El asesinato de Carlos Manzo y el derrumbe moral del Estado mexicano

El asesinato de Carlos Manzo y el derrumbe moral del Estado mexicano

Por años, los gobiernos prometieron paz mientras negociaban la resignación.
El asesinato de Carlos Manzo, alcalde de Uruapan, no solo evidencia el fracaso de una estrategia: es la prueba de que México se ha rendido.

Carlos Manzo no cayó por ingenuo ni por temerario; cayó porque en este país levantar la voz contra el crimen es un acto suicida. Desde el inicio de su mandato, denunció lo que todos sabían y nadie en el poder quería admitir: Michoacán estaba secuestrado. Los cárteles mandan, las instituciones obedecen y el gobierno federal observa, repitiendo el eslogan vacío de los “abrazos”.
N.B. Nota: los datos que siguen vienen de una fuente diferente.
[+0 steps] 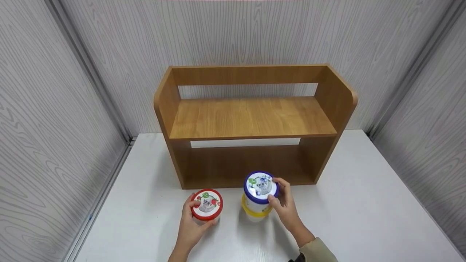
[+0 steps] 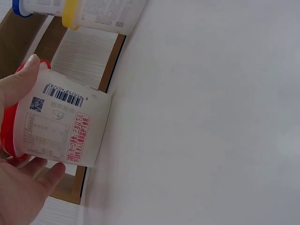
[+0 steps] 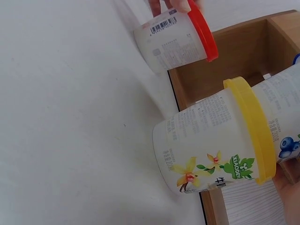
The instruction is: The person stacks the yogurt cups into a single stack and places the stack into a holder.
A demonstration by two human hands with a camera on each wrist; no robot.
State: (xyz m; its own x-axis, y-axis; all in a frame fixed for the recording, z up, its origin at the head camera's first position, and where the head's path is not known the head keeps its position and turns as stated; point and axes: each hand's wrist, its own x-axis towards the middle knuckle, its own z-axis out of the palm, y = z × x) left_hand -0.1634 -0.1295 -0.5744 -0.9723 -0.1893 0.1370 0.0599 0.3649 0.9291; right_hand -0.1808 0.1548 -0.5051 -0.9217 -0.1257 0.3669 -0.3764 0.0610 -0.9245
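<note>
Gripping a blue-lidded tub [image 1: 260, 186] at its rim, the R hand [image 1: 287, 209] has thumb + fingers curled round it, prob. to keep it steady atop the yellow-lidded tub [image 3: 206, 136], whose lid makes a flat seat. Stack stands on the white worktop [image 1: 364, 211], just in front of a wooden shelf unit [image 1: 251, 118]. L hand [image 1: 191, 225] grips a red-lidded tub [image 1: 207, 204] round the lid, left of the stack & apart from it; upright, but can't tell if its base touches the worktop. High hold prob. leaves the base free.

Labels: yellow-lidded one has a green leaf logo [image 3: 240, 167] reading "XIAODEN" (maybe cut off by the curve), a flower pic [image 3: 186, 176] & "净含量" (net content). Blue-lidded one: blueberry pic [image 3: 287, 146], same net-content line. Red-lidded: barcode [image 2: 64, 94], QR code [image 2: 37, 104], red-boxed Chinese text [image 2: 78, 138] incl. "三岁以下" (under-threes). Rest too small/blurred.
</note>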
“Para los delincuentes debe haber chingadazos”, decía Manzo, y esa frase le costó la vida.
Mientras pedía armas y refuerzos, la presidenta Claudia Sheinbaum insistía en que la fuerza solo genera más violencia. Los resultados saltan a la vista: un alcalde acribillado en el Zócalo de su ciudad, en plena celebración de Día de Muertos, frente a cientos de personas y bajo custodia de la Guardia Nacional.

Promesas huecas, país roto

El gobierno federal salió a declarar lo de siempre: “no habrá impunidad”.
Pero ya nadie les cree. Porque la impunidad no se combate con conferencias de prensa, sino con decisiones firmes. Manzo pidió protección, denunció amenazas, expuso campos de entrenamiento del narcotráfico en la meseta purépecha, alertó sobre extranjeros adiestrándose con armas de guerra.
¿Qué hizo el Estado? Nada que sirviera para mantenerlo con vida.

La ironía es que Manzo fue asesinado no por desafiar al crimen, sino por evidenciar la mentira de un gobierno que dice tener el control. Su muerte es una bofetada a la narrativa del “humanismo mexicano”, que en la práctica ha dejado a pueblos enteros sometidos por la violencia y la corrupción.

La sombra de Sheinbaum

Sheinbaum condenó el crimen, habló de justicia y prometió resultados.
Pero las palabras pesan menos cuando se pronuncian sobre los cuerpos de quienes advirtieron que el Estado estaba perdiendo la guerra.
La presidenta intenta gobernar con discursos morales mientras los criminales gobiernan con balas. Y en esa contradicción se ahoga la esperanza de millones.

En Michoacán, la violencia no se mide por estadísticas, sino por funerales.
Y cada muerte de un alcalde, de un periodista, de un ciudadano valiente, es una lápida más sobre la tumba de la credibilidad del gobierno.

Un país sin redención

La prensa internacional lo entendió mejor que las autoridades mexicanas.
BBC, The New York Times y CNN destacaron que Manzo había suplicado ayuda. Pero en Palacio Nacional y en el nuevo régimen, las súplicas no bastan.
El mensaje es claro: quien desafíe al crimen está solo.
Y en ese abandono, la nación se desangra, día tras día, entre comunicados oficiales y velas encendidas en las plazas.

Carlos Manzo se atrevió a hacer lo que el gobierno no: enfrentar al enemigo.
Y el Estado —ese que debería protegerlo— le dio la espalda hasta el final.
En México, la línea entre héroe y víctima ya no existe: solo queda el silencio de los que aún se atreven a hablar, sabiendo que pronto podrían caer también.